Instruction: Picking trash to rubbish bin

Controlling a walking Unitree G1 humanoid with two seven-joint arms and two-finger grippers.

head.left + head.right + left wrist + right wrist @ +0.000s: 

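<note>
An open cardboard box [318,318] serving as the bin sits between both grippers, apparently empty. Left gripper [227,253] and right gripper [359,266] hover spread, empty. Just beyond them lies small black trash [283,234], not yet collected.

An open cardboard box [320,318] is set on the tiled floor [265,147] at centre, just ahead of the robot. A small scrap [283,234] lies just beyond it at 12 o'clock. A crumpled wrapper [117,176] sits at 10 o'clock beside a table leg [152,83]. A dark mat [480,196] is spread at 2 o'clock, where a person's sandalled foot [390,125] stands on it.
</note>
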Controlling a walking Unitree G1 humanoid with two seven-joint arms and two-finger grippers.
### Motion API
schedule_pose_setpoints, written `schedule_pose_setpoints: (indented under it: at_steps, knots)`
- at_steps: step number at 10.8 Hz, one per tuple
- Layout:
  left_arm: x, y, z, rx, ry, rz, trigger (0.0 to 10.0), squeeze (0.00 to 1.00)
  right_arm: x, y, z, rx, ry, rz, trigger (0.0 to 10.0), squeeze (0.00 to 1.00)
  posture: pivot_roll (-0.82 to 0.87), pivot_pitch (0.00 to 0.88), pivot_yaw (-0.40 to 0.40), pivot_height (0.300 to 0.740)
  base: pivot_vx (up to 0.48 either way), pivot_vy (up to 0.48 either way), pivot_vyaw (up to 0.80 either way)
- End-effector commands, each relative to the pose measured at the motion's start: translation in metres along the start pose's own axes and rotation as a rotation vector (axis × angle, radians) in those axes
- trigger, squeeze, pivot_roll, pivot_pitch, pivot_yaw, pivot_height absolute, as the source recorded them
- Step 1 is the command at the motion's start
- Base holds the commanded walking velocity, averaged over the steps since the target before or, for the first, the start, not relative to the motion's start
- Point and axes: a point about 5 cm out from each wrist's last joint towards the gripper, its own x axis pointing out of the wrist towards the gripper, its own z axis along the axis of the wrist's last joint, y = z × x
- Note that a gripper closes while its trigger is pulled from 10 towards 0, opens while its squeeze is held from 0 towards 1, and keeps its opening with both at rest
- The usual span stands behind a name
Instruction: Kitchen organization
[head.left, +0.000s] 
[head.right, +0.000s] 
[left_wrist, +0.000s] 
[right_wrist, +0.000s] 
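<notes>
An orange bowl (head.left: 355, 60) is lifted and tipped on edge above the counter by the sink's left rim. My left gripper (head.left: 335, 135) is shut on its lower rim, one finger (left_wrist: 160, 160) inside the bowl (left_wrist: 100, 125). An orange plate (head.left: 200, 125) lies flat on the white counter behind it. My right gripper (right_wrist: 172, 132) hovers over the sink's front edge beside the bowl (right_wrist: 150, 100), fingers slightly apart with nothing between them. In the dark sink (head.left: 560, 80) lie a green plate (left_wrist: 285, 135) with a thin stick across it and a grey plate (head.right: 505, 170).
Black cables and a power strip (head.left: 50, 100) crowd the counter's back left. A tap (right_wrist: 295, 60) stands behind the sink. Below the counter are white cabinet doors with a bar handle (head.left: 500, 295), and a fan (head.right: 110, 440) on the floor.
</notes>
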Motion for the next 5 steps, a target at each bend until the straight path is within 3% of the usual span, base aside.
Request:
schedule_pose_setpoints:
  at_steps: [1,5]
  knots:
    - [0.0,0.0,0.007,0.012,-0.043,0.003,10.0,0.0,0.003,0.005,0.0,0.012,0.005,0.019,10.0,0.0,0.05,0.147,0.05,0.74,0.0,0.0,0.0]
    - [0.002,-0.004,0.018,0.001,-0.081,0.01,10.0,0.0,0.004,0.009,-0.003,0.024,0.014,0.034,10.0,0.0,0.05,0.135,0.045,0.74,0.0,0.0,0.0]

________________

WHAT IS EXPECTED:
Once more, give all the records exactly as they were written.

WRITTEN SOLUTION:
Instruction: Picking trash to rubbish bin

Controlling a walking Unitree G1 humanoid with two seven-joint arms and two-finger grippers.

head.left + head.right + left wrist + right wrist @ +0.000s: 

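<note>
An open cardboard box [318,318] serving as the bin sits between both grippers, apparently empty. Left gripper [227,253] and right gripper [359,266] hover spread, empty. Just beyond them lies small black trash [283,234], not yet collected.

An open cardboard box [320,318] is set on the tiled floor [265,147] at centre, just ahead of the robot. A small scrap [283,234] lies just beyond it at 12 o'clock. A crumpled wrapper [117,176] sits at 10 o'clock beside a table leg [152,83]. A dark mat [480,196] is spread at 2 o'clock, where a person's sandalled foot [390,125] stands on it.
</note>
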Controlling a walking Unitree G1 humanoid with two seven-joint arms and two-finger grippers.
### Motion API
schedule_pose_setpoints, written `schedule_pose_setpoints: (indented under it: at_steps, knots)`
- at_steps: step number at 10.8 Hz, one per tuple
- Layout:
  left_arm: x, y, z, rx, ry, rz, trigger (0.0 to 10.0), squeeze (0.00 to 1.00)
  right_arm: x, y, z, rx, ry, rz, trigger (0.0 to 10.0), squeeze (0.00 to 1.00)
  posture: pivot_roll (-0.82 to 0.87), pivot_pitch (0.00 to 0.88), pivot_yaw (-0.40 to 0.40), pivot_height (0.300 to 0.740)
  base: pivot_vx (up to 0.48 either way), pivot_vy (up to 0.48 either way), pivot_vyaw (up to 0.80 either way)
- End-effector commands, each relative to the pose measured at the motion's start: translation in metres along the start pose's own axes and rotation as a rotation vector (axis × angle, radians) in those axes
- trigger, squeeze, pivot_roll, pivot_pitch, pivot_yaw, pivot_height absolute, as the source recorded them
- Step 1 is the command at the motion's start
- Base holds the commanded walking velocity, averaged over the steps since the target before or, for the first, the start, not relative to the motion's start
- Point and axes: a point about 5 cm out from each wrist's last joint towards the gripper, its own x axis pointing out of the wrist towards the gripper, its own z axis along the axis of the wrist's last joint, y = z × x
- Note that a gripper closes while its trigger is pulled from 10 towards 0, opens while its squeeze is held from 0 towards 1, and keeps its opening with both at rest
- The usual span stands behind a name
Instruction: Kitchen organization
[head.left, +0.000s] 
[head.right, +0.000s] 
[left_wrist, +0.000s] 
[right_wrist, +0.000s] 
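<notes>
An orange bowl (head.left: 355, 60) is lifted and tipped on edge above the counter by the sink's left rim. My left gripper (head.left: 335, 135) is shut on its lower rim, one finger (left_wrist: 160, 160) inside the bowl (left_wrist: 100, 125). An orange plate (head.left: 200, 125) lies flat on the white counter behind it. My right gripper (right_wrist: 172, 132) hovers over the sink's front edge beside the bowl (right_wrist: 150, 100), fingers slightly apart with nothing between them. In the dark sink (head.left: 560, 80) lie a green plate (left_wrist: 285, 135) with a thin stick across it and a grey plate (head.right: 505, 170).
Black cables and a power strip (head.left: 50, 100) crowd the counter's back left. A tap (right_wrist: 295, 60) stands behind the sink. Below the counter are white cabinet doors with a bar handle (head.left: 500, 295), and a fan (head.right: 110, 440) on the floor.
</notes>
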Motion for the next 5 steps, a target at each bend until the straight path is within 3% of the usual span, base aside.
Request:
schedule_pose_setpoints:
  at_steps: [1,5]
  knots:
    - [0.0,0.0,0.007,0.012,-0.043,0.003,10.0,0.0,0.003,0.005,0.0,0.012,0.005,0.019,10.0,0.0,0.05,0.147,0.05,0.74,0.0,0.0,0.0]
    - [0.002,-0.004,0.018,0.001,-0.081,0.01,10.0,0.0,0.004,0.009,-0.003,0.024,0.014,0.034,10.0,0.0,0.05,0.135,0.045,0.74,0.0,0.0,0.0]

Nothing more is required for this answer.